There had been more than one, then. Nie Huaisang swallowed back bile, wanting to be sick. His father’s murderer had forced himself on his brother, and he’d let others do the same, and now they had to deal with the fallout.
“I want to kill them,” he whispered. “I want – I want them dead – all of them –”
“If it’s anything, I’ve made a pretty good head start on that already?” his brother offered, and of course his brother was trying to find some levity in a terrible situation. “We broke them, Huaisang. Even if some individuals remain, there’s no Wen sect left. If I do end up keeping it, the child won’t have a paternal family to lay a claim – they’ll be surnamed Nie. Another Nie, like you and me. You’ll be their uncle; you have to forgive them, it wasn’t their fault...you have to spoil them rotten.”
His brother’s thumb wiped away some of Nie Huaisang’s tears.
“You’ll be a good uncle, didi,” he murmured, pressing his lips to Nie Huaisang’s brow. “If the child is surnamed Nie, that’s all that matters.”
“People will know,” Nie Huaisang pointed out. “About you, about…I’m not the only one who can do math. We won’t…it can’t be kept quiet, can it? People will know. About you, about - what happened.”
“Let people know,” his brother, brave as ever, said with an indifferent shrug. “What do I care? In the end, it’s just another way to show that even when they threw everything they had against me, I still won.”
-
“What a charming child you have,” the young man from the mountain – Xiao Xingchen, he said his name was, and he was already famous despite having only been around for a few months – said, smiling down at her. “She’s beautiful.”
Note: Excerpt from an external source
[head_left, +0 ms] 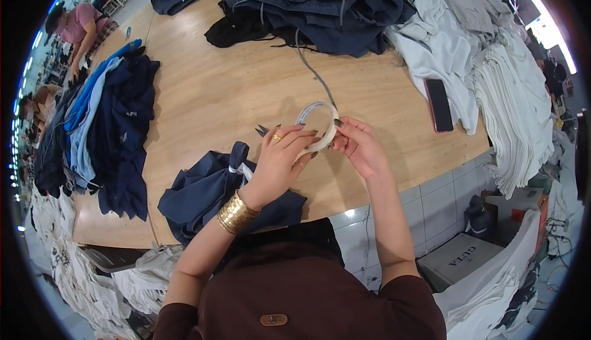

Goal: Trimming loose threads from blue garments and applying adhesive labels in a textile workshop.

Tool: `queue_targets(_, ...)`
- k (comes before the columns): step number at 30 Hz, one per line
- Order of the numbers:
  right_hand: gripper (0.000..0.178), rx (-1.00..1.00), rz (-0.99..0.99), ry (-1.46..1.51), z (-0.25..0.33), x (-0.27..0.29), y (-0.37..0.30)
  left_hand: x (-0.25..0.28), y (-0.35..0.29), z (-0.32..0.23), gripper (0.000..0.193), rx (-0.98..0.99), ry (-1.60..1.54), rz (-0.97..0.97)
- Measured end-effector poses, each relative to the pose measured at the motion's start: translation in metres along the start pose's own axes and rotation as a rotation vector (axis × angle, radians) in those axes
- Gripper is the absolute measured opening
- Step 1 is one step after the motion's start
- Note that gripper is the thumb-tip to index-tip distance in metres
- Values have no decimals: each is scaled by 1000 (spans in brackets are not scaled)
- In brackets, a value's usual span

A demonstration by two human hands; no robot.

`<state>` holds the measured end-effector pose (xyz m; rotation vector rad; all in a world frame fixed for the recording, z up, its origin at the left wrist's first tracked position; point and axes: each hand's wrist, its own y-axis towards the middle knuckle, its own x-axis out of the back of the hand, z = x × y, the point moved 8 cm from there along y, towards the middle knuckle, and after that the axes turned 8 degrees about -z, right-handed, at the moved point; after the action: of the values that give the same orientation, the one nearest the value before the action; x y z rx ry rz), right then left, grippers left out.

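Observation:
Above the near part of the wooden table (203, 88), a roll of pale masking tape (330, 133) is held up between my two hands. My left hand (279, 163) has its fingers closed on the roll's near-left side. Dark pointed tips, like thread snips (262, 131), poke out beside that hand; the rest is hidden. My right hand (363, 149) pinches the roll's right edge between thumb and fingers. Under my left wrist lies a crumpled navy garment (200, 186) with a white strip (242, 169) on it.
A heap of navy garments (320, 8) with grey cords covers the far side. Blue and navy clothes (126, 112) lie left. White folded fabric (511, 112) and a phone (439, 106) are right. A grey box (458, 260) stands below. Another person (83, 26) is at far left.

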<state>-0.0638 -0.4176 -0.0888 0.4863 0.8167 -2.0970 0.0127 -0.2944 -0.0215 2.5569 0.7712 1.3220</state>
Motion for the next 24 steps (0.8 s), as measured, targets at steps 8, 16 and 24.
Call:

Nie Mingjue was not currently feeling especially kindly disposed towards human reproduction at the moment, being currently heavy with his second – the world needed more Nies, he wanted more Nies, children to keep Nie Huaisang company if that qi deviation he was promised ever actually turned up, and he had a very good list of cultivators with various pros and cons willing to help him introduce some more diversity into the Nie bloodline to try to minimize the chance of future qi deviations for his descendants, but at the same time he hated waddling around like a stuffed hippo with a bunch of people insisting that he not even think of physical exertion – but he nodded his thanks regardless.
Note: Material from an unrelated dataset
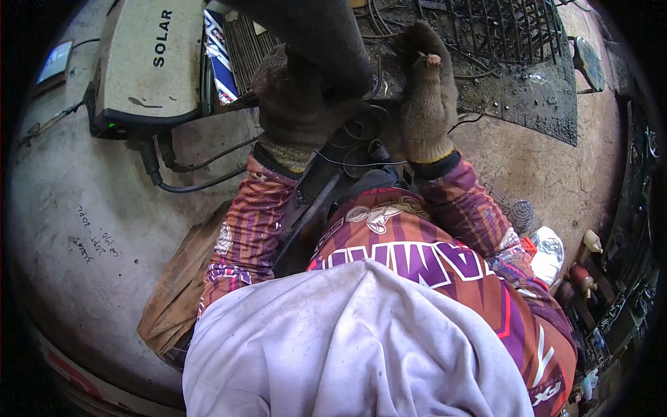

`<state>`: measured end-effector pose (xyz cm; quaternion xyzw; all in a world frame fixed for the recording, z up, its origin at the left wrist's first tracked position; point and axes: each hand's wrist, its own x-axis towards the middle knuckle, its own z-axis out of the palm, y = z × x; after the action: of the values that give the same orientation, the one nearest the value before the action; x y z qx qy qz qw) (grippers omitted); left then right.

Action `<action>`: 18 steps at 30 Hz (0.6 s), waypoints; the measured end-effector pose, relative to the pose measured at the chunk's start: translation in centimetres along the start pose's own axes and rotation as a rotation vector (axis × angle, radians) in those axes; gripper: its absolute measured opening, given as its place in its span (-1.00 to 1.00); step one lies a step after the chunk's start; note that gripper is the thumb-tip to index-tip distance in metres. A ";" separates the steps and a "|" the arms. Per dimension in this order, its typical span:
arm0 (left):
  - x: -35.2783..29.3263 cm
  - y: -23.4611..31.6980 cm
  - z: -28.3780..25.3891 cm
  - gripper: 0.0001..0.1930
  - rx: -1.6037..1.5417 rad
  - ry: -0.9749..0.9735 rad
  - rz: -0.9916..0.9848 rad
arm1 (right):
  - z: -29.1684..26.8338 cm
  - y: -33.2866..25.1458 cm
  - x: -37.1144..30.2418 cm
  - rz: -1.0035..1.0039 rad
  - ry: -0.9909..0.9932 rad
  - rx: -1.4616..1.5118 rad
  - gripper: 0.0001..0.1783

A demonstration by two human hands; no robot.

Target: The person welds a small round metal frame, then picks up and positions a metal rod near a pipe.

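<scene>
Both my hands wear brown knit work gloves, darkened over the palms and fingers. My left hand (295,115) is beside a large dark grey tapering object (316,35) that comes down from the top edge. That object and the shadow hide its fingers, so its grip cannot be made out. My right hand (427,104) is raised at the near edge of the dark worktable (517,104). Its fingers are bent toward the thumb, whose tip shows bare through the glove. Whatever may be between them is too small to name.
A pale boxy machine (149,59) with thick black cables (201,186) stands at left. Beside it, a blue and white open box (221,62) holds thin grey rods (246,45). A rod-built metal grid (511,28) lies on the table. Brown cloth (177,288) lies on the floor.
</scene>
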<state>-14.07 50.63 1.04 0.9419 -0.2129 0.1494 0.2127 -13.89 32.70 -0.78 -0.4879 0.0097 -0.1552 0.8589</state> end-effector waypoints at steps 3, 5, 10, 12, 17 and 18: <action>0.4 1.0 -1.0 0.03 -0.082 0.011 -0.088 | 0.9 3.8 1.0 -0.056 -0.089 0.098 -0.38; 1.3 1.7 -1.9 -0.05 0.051 0.068 0.050 | 1.2 4.6 1.5 -0.001 -0.122 0.047 -0.33; 0.7 2.5 -1.8 -0.04 0.093 0.154 -0.007 | 2.2 3.4 2.2 0.174 -0.253 0.007 0.00; 1.1 3.1 -2.4 -0.03 0.118 0.058 0.008 | 2.1 2.3 2.6 0.299 -0.344 0.030 0.12; -0.7 4.1 -2.5 -0.14 0.040 0.025 -0.057 | 2.1 1.1 3.9 0.527 -0.467 0.094 0.13; -1.0 4.2 -2.5 -0.16 0.029 0.017 -0.071 | 1.9 1.6 4.1 0.560 -0.520 0.111 0.13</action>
<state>-17.34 48.70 4.29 0.9504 -0.1755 0.1529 0.2062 -9.24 33.91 -0.53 -0.4422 -0.0839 0.2140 0.8670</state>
At least for once someone wasn’t going to comment about the child’s parentage, he reflected wryly. There was only so much purposeful playing dumb a man could do, and the first year or so of his little baobei’s life – by the time they’d finally gotten around to trying to name her, the nickname had stick so firmly that they’d succumbed to reality and made her given name A-Bao, though of course, it being Qinghe, no one actually called her that – had really strained his tolerance in that specific regard. 
It was the quickest way to avoid awkwardness, to pass along the information while avoiding conversations he didn’t want to have, but still…
Nobody brought up on a celestial mountain would know about Wen Ruohan, though. He was pretty sure of that.
“And I see you’re expecting another? Sometime soon..?”
“I am,” Nie Mingjue said. “Soon enough.”
Not soon enough. He wanted to go back to training – why did he keep getting high blood pressure no matter how much medicine he took?
“I see,” Xiao Xingchen said. “You’ll have to let me give you a gift of some sort. Do you have a favorite form of cloth?”
Nie MIngjue blinked at him. “Cloth?”
That was a strange gift. Did Xiao Xingchen think that his sect was so poor that he couldn’t cloth a child?
Xiao Xingchen – who was really quite young – blushed red, the color going all the way to his ears.
“I’m sorry for my presumption,” he said, then hesitated, before saying, very delicately, “Have you finished preparing the nest for the egg, then?”